> [Required work]: Pictures are to be omitted. Output only the lines from the one containing "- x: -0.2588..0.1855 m" through the end of the data, word for word.
- - - -
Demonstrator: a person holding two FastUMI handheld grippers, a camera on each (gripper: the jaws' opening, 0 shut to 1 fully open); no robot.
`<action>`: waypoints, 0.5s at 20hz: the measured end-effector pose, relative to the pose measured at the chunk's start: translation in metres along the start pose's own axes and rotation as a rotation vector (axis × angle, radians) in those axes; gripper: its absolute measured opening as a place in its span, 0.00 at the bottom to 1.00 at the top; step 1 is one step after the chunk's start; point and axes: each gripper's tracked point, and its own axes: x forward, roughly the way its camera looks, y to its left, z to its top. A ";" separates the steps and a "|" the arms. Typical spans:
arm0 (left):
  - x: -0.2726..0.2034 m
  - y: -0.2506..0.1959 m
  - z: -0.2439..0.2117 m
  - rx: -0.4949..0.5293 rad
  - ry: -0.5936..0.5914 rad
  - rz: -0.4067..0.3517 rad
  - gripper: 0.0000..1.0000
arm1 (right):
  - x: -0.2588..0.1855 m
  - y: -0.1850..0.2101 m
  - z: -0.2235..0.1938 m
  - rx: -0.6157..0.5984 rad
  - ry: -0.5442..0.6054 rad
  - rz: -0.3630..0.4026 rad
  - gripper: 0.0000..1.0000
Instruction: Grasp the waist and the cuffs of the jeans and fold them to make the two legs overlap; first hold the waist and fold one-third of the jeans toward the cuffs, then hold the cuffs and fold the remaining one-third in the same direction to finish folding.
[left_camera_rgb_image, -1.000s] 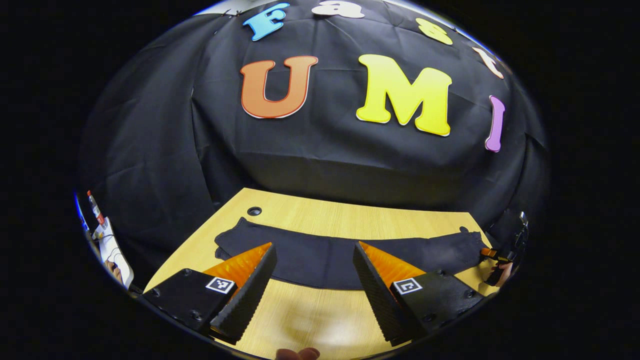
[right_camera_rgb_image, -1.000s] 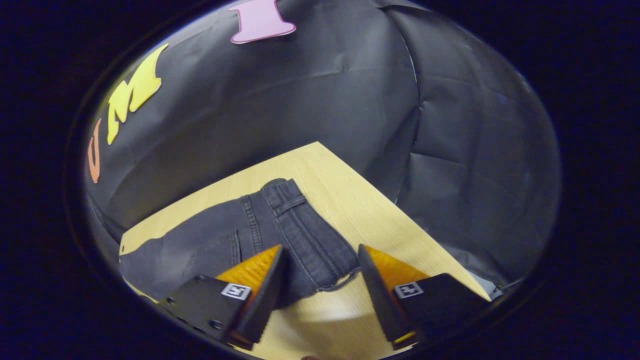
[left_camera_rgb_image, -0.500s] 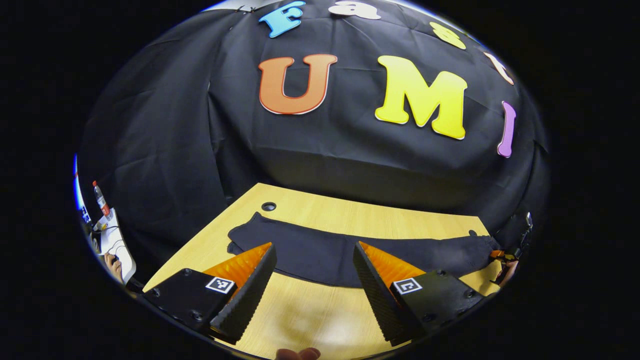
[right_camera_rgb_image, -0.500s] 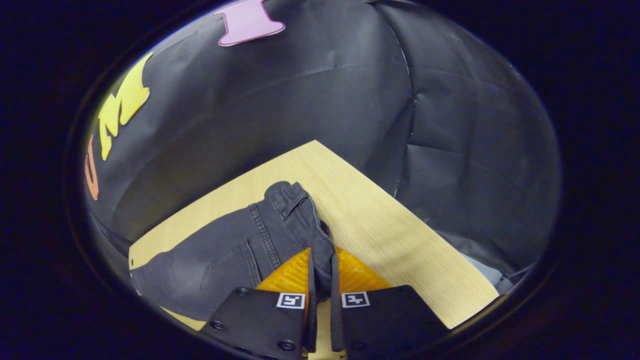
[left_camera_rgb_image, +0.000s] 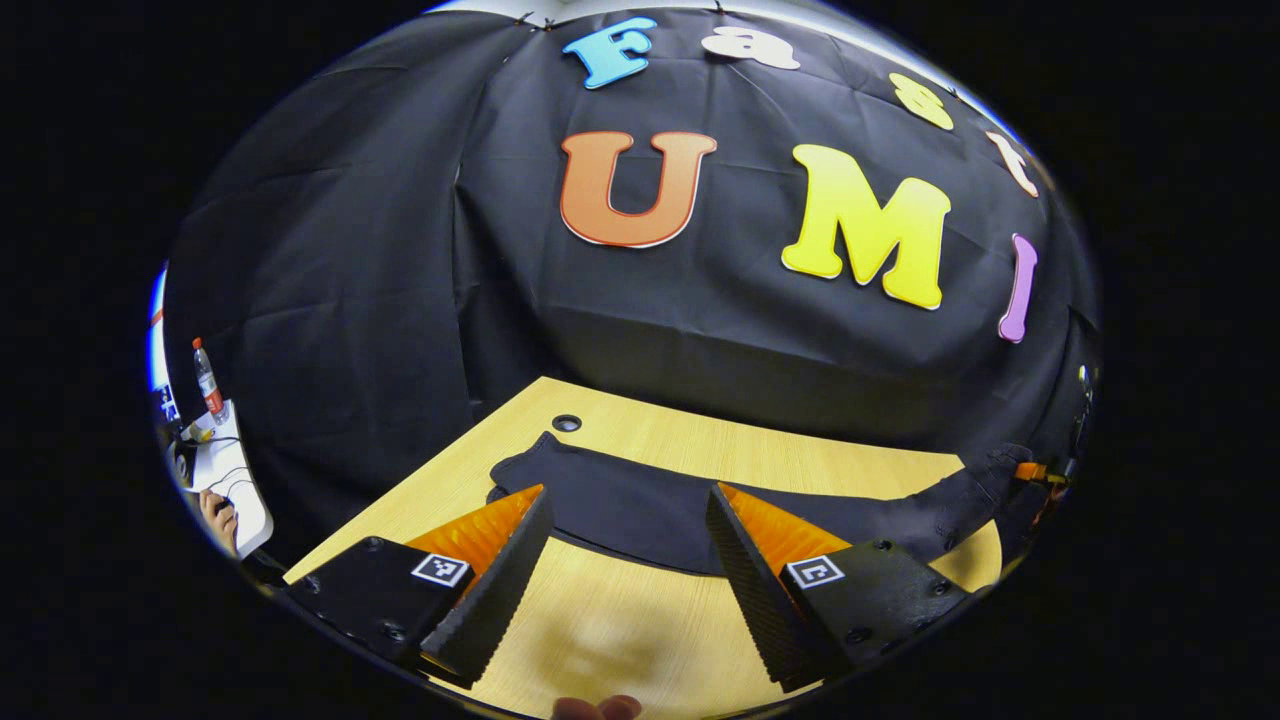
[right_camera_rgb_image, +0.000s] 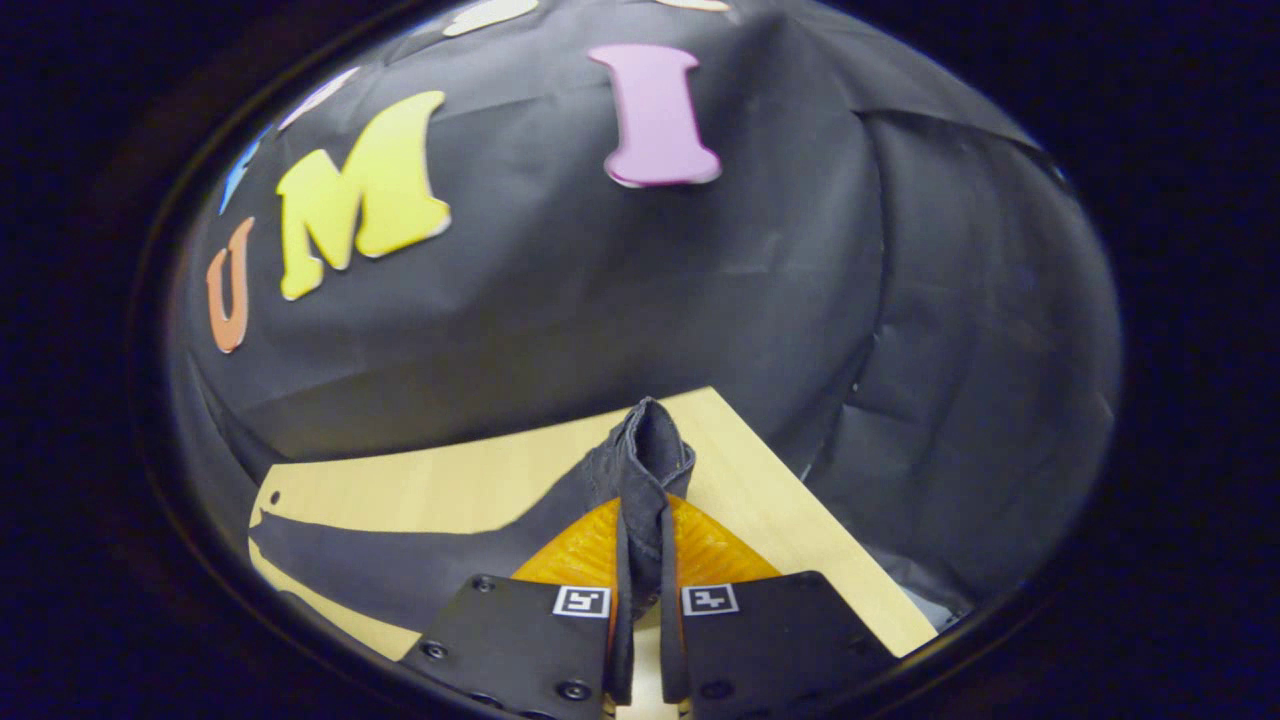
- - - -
> [The completed task]:
  - x: -0.2588..0.1855 m
  - y: -0.1850..0.2101 m
  - z: -0.2235..0.1938 m
  - rx: -0.6157..0.5984 rad
  - ry: -0.5442..0.6054 rad
  - rz: -0.3630..0.4026 rad
  - gripper: 0.0000..1.0000
Instruction: Grasp the waist and the cuffs of the jeans and fold them to make the two legs overlap; first hold the waist and fold one-third of the jeans toward the cuffs, then hold the cuffs and fold the remaining one-third in the same direction to finish folding.
[left_camera_rgb_image, -1.000s] 
[right_camera_rgb_image, -1.000s] 
[left_camera_rgb_image, -0.500s] 
[right_camera_rgb_image, -0.500s] 
[left_camera_rgb_image, +0.000s] 
[right_camera_rgb_image, +0.000s] 

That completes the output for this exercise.